Universal ODE Training

Universal ODEs represent a powerful hybrid modeling paradigm that seamlessly combines the interpretability of mechanistic models with the flexibility of neural networks. This approach allows researchers to encode known biochemical mechanisms while using neural networks to capture unknown dynamics, model uncertainties, or missing regulatory components that traditional models might overlook.

Concept and Mathematical Foundation

The core concept of Universal ODEs is to augment a traditional mechanistic ODE system with a neural network component:

\frac{dy}{dt} = f(y, t, \theta) + \alpha \cdot \text{Gate}(y) \cdot \text{NN}(y, t, \phi)

where:

$f(y, t, \theta)$ represents the known mechanistic component with parameters $\theta$
$NN(y, t, \phi)$ is a neural network with parameters $\phi$ that learns unknown dynamics
$\alpha$ is a scaling factor that controls the neural network contribution magnitude
$Gate(y)$ is a smooth gating function that determines when and which parts of the neural network are active

This formulation provides several research advantages:

Mechanistic foundation: Preserves interpretable biochemical knowledge in the model structure
Data-driven discovery: Neural networks identify missing mechanisms or regulatory effects
Controlled learning: Gating mechanisms prevent neural networks from overwhelming mechanistic components
Scientific interpretability: Corrective terms can be analyzed and potentially converted to symbolic expressions

The Gate function

The gate function is a sigmoid-activated linear transformation that controls neural network activation based on states concentrations.

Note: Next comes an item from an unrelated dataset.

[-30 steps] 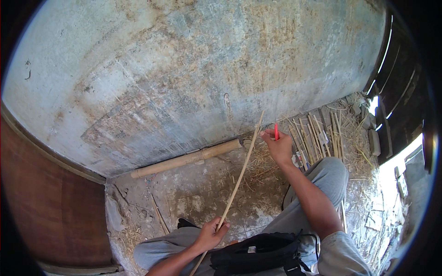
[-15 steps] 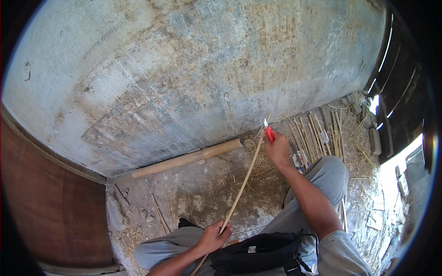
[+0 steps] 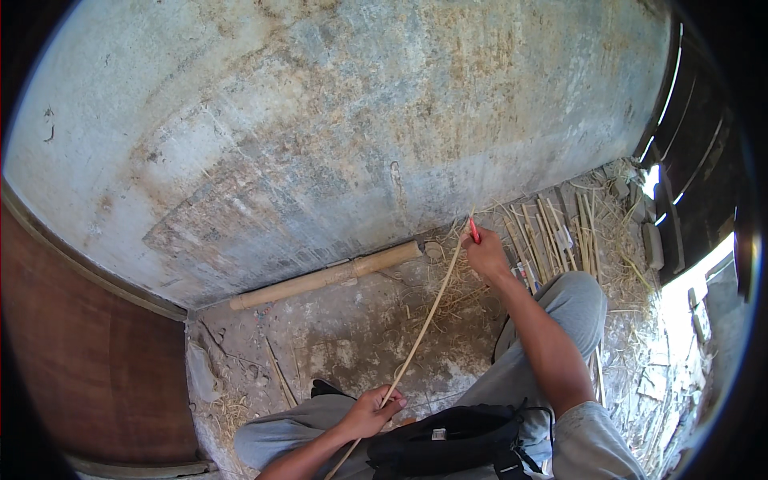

Its primary purpose is to prevent unphysical dynamics by suppressing corrections when states are absent (avoiding creation from nothing) while allowing the corrective network to focus on meaningful rate adjustments when states are present.

\text{Gate}(y) = \sigma(W_g \cdot y + b_g)

Research Applications

Universal ODEs are particularly valuable for:

Incomplete mechanistic knowledge: When known mechanisms partially explain system behavior
Regulatory discovery: Identifying unknown allosteric effects, inhibition, or activation mechanisms
Model refinement: Improving existing mechanistic models with data-driven corrections
Hypothesis generation: Using neural network corrections to suggest new mechanistic hypotheses

Step-by-Step Workflow

Step 1: Environmental Setup and Data Generation

import optax
import jax.numpy as jnp
import sympy as sp
import matplotlib.pyplot as plt

import catalax as ctx
import catalax.neural as cnn
import warnings

warnings.filterwarnings("ignore")

For this tutorial, we’ll use competitive substrate inhibition as our test system, where the neural network will discover the missing inhibition term:

# Create true system with substrate inhibition
model = ctx.Model(name="Universal ODE Example")
model.add_state(s0="Substrate")

# True equation includes inhibition term (Ki)
model.add_ode("s0", "-v_max * s0 / ( K_m + s0 * ( 1 + s0 / K_i ) )")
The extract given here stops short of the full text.